Abonações literárias

Na obra «Tradições» de Adolfo Coelho, consta a seguinte passagem, alusiva ao balborinho:

"Empinando o sol, nas horas abertas, quando o grande Pan está a dormir, levanta-se ás vezes inopinadamente — de preferência nas encruzilhadas — um forte redemoinho de vento: balborinho, borborinho, berbrinho, besbrinho.

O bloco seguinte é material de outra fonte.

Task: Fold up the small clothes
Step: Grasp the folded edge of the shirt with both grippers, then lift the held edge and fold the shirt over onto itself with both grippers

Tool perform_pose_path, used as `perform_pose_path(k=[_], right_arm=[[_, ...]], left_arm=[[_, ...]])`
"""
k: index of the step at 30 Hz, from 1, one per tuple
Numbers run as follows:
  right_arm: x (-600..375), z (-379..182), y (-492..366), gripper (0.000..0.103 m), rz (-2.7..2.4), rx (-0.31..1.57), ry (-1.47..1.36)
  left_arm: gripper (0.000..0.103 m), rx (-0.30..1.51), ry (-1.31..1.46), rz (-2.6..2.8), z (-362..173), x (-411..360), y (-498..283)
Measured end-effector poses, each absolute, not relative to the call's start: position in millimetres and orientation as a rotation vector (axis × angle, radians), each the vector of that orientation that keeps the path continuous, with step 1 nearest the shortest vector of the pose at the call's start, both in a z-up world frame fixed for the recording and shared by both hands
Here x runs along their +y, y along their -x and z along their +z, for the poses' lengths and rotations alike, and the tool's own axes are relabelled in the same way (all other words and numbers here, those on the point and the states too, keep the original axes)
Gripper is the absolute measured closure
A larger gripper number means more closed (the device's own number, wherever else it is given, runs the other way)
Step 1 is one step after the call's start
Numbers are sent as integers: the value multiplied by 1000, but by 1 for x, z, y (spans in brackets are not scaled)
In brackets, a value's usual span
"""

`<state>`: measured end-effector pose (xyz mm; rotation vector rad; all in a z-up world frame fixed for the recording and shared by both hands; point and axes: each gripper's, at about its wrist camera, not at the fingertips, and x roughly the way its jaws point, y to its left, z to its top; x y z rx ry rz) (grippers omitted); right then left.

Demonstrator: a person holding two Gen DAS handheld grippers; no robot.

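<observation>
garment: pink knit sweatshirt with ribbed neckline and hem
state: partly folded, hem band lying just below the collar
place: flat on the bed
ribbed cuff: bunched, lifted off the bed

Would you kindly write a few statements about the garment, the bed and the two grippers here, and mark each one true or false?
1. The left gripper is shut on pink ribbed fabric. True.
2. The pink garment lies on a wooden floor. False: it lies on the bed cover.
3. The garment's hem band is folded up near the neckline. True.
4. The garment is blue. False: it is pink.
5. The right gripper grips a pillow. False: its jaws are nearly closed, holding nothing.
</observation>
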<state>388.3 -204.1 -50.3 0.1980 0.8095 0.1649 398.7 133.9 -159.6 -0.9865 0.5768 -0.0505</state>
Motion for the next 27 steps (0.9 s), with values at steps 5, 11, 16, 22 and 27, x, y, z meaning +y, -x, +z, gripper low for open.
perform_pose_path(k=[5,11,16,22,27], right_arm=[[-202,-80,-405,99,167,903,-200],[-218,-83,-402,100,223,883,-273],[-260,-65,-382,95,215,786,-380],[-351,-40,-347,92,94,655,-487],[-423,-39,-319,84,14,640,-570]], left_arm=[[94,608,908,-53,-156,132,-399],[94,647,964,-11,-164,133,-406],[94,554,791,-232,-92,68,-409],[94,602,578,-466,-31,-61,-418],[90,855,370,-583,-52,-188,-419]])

N'esse caso, benzendo-nos, e depois de uma devota e benefica conjuração: Santo Nome de Jesus ! Credo ! Abrenuncio ! Vae-te para quem te comeu as leiras ! devemos seguil-o com a vista, observando onde as palhinhas e folhas acarretadas pelo vento forem cahir, na certeza que é lá que se cometteu qualquer maleficio agrario, que incumbe sanar, — está bem visto em caso que resolvamos remir a alma atormentada do malfeitor que assim nos falla e implora."

No romance gráfico português, de 1987, «Mataram-no duas vezes - A lei do Trabuco e do Punhal», de Luís Avelar e Pedro Massano, à página 9, há a representação de dois bandoleiros da quadrilha de João Brandão, do século XIX, no rescaldo da guerra civil portuguesa, a dissipar um balborinho lançando-lhe uma navalha.


Analogias mitológicas

José Leite de Vasconcellos, na sua obra «Tradições populares de Portugal», ao coligir as tradições orais populares a respeito do balborinho, faz uma analogia com outras tradições folclóricas de outras culturas, que poderão ter influído nesta superstição popular portuguesa.

Concretamente, socorre-se dos estudos do antropólogo britânico Edward Burnett Tylor, para fazer um paralelismo entre o balborinho e a crença muçulmana de que as trombas de areia (remoinhos ou tornados que se formam no deserto) se tratam de djinn em fuga. Servindo-se da mesma obra de Tylor, alude ainda aos p'hepo do Sael e ao Boungie congolês, ambos espíritos ou demónios do vento, que se manifestam sob a forma de torvelinho.

Na esteira do paralelismo traçado por José Leite de Vasconcellos, é digno de menção que Adolfo Coelho, na sua obra «Obra Etnolográfica: Festas, Costumes e Outros Materiais para uma Etnologia de Portugal», no capítulo epigrafado «As Superstições Portuguesas», ao discorrer a respeito das propriedades apotropaicas do ferro, na superstição popular portuguesa, mencionou o exemplo do balborinho, dissipado pela navalha. O que oportunou uma nova analogia, desta vez, a respeito dos felás egipícos que, à guisa da sobredita crença muçulmana, ao deparar-se com trombas de areia, também julgavam tratar-se de um djinn, pelo que para o escorraçar tinham de entoar a invocação: «Ferro, o malévolo».